Thereafter, it is determined whether an adjustment of fluted hanger
14 is necessary and, if so, adjustment is initiated. This
determination may be made using computerized or manual processes,
as described herein. Exemplary telemetry systems include electric
wire, acoustic signal, pressure pulse, electromagnetic signals,
etc. In another exemplary embodiment, the CPU 31 determines whether
an adjustment is necessary and, if so, transmits the necessary
adjustment signals to actuate downhole motors, or some other
mechanism, which then adjusts fluted hanger 14 automatically.
Accordingly, those ordinarily skilled in the art having the benefit
of this disclosure realize there are a variety of ways in which to
achieve adjustment of fluted hanger 14.
[0019] Exemplary adjustment methodologies will now be described. In
a first exemplary embodiment as shown in FIG. 2A, a sectional side
view of assembly 10 is illustrated in which a motor 40 is coupled
to string 18 above fluted hanger 14. Motor 40 includes a body
member 42 attached to string 18, having a splined telescoping
extension 44 extending from member 42. The lower end of splined
telescoping extension 44 is attached to fluted hanger 14. A
hydraulic or electric line 48 is connected to body member 42 in
order to actuate motor 48 in a clockwise or counter-clockwise
direction around string 18. Line 48 may be coupled to the umbilical
assembly of SSTT 12, thereby providing surface communication. In
the alternative, however, motor 14 may be powered by a local power
source (not shown), such as a battery. Nevertheless, when
adjustment of fluted hanger 14 is desired, body member 42 is
rotated, which then rotates splined telescoping extension 44,
thereby rotating fluted hanger 14 as desired. As fluted hanger 14
is rotated, it moves closer to or further away from motor 40. To
keep rotational connection with fluted hanger 14, telescoping
extension 44 allows for this up and down movement, as would be
readily appreciated by those ordinarily skilled in the art having
the benefit of this disclosure. Moreover, although motor 40 is
described as being coupled above fluted hanger 14, those ordinarily
skilled in the art having the benefit of this disclosure also
realize it may be coupled beneath fluted hanger 14.
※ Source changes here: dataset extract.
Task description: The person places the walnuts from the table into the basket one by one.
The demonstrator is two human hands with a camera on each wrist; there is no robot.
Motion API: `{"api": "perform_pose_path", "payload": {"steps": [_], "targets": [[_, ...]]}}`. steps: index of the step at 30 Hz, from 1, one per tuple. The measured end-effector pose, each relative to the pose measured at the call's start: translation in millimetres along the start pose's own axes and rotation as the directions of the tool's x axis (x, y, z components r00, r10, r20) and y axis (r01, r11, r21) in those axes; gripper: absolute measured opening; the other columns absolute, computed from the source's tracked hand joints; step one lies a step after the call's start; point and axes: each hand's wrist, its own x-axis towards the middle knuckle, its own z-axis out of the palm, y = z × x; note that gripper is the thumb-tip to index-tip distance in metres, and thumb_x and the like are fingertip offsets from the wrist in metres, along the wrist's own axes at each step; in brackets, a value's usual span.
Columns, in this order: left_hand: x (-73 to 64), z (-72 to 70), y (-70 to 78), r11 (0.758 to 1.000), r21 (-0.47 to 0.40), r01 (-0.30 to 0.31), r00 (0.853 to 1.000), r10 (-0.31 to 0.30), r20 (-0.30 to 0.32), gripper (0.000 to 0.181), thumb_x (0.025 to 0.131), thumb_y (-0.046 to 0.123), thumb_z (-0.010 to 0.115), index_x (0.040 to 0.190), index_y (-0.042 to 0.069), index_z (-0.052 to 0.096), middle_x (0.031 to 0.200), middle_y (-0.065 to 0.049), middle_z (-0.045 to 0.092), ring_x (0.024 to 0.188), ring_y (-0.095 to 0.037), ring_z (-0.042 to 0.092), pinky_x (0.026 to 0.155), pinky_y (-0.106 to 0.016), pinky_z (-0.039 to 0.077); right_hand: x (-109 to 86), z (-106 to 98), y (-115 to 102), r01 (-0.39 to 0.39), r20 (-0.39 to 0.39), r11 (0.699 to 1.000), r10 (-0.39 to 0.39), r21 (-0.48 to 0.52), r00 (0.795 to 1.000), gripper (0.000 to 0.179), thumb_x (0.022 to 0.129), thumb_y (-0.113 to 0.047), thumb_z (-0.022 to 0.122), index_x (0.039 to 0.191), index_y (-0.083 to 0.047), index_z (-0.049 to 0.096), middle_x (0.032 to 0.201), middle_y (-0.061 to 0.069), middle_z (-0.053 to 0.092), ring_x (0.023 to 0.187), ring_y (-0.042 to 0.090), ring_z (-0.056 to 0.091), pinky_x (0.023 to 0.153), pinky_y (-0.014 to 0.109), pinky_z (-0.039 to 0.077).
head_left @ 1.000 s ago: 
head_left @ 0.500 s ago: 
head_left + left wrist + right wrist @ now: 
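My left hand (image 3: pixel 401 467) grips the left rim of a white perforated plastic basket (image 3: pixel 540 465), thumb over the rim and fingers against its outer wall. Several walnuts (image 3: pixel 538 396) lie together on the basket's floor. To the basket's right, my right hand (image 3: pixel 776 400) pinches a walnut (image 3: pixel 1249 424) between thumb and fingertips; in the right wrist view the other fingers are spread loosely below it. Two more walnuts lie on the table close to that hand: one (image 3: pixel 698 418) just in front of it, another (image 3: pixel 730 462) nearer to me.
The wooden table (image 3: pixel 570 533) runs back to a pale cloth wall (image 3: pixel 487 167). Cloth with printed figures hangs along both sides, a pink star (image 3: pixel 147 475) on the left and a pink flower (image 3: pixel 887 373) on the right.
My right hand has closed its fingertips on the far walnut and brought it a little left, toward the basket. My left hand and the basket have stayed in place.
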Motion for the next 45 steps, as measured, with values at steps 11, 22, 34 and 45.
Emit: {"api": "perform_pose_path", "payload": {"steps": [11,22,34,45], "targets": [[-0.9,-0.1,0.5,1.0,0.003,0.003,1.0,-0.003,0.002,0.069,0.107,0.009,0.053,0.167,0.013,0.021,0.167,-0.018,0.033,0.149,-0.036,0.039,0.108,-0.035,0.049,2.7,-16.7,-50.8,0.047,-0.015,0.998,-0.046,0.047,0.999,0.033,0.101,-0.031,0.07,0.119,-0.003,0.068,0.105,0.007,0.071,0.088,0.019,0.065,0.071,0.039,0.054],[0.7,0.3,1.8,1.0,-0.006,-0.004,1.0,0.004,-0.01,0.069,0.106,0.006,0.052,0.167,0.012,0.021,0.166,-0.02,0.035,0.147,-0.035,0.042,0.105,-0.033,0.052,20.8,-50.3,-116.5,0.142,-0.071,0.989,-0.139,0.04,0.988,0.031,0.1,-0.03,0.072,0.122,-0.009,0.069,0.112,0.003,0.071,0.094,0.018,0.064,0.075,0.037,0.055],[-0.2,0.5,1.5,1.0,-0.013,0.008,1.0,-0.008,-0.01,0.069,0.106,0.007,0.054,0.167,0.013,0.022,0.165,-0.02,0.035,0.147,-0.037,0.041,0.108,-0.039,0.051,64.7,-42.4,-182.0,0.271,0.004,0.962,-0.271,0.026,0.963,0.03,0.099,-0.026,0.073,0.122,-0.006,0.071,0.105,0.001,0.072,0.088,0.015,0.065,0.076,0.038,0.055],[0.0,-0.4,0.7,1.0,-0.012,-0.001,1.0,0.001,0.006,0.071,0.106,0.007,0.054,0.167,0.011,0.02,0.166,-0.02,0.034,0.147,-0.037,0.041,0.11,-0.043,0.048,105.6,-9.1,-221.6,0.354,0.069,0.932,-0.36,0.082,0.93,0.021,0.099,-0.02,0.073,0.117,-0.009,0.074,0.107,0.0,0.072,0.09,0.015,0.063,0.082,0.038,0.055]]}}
[0020] FIG. 2B illustrates yet another exemplary adjustment
mechanism of the present invention. Here, fluted hanger 14 is shown
positioned around string 18. Also, note that threaded profile 16 is
not utilized in this embodiment. Rather, fluted hanger 14 includes
a slip mechanism 49 disposed to engage string 18. In certain
preferred embodiments, slip mechanism 49 includes a chamber 50
disposed on an internal surface of the collar forming hanger 14. A
spring 54 is disposed within chamber 50, preferably extending from
its upper end. At the bottom of spring 54 is a wedge 52 having an
angled profile 58 that interacts with an angled profile 56 of
fluted hanger 14. A deactivation piston 60, or solenoid, is
positioned inside chamber 50 which deactivates wedge 52. Piston 60
is coupled to a fluid line (not shown), such as a hydraulic line,
extending from the umbilical assembly of SSTT 12. In operation, the
force of spring 54 acting on wedge 52 causes wedge 52 to slide down
angled profile 56, where the teeth of wedge 52 bite into string 18,
thus securing fluted hanger 14 in position. When adjustment is
desired, piston 60 is activated, which in turn forces member 62 up
against shoulder 64 of wedge 52, forcing wedge 52 up and
compressing spring 54. As such, the teeth of wedge 52 release
string 18, and string 18 can be moved up or down from the surface
as desired.
[0021] A variety of other adjustment may also be utilized. For
example, fluted hanger 14 may be temporarily positioned inside the
annular BOP rams positioned above BOP rams 36. Thereafter, the
annular rams are closed around fluted hanger 14 to hold it in
place, and string 18 is rotated at the surface. As such, fluted
hanger 14 will be adjusted up or down threaded profile 16 until the
desired distance between it and SSTT 12 is achieved. During this
procedure, CPU 31 or some other remote system may be utilized to
monitor the location of hanger 14 using sensor 15 to determine when
the desired positioning has been achieved.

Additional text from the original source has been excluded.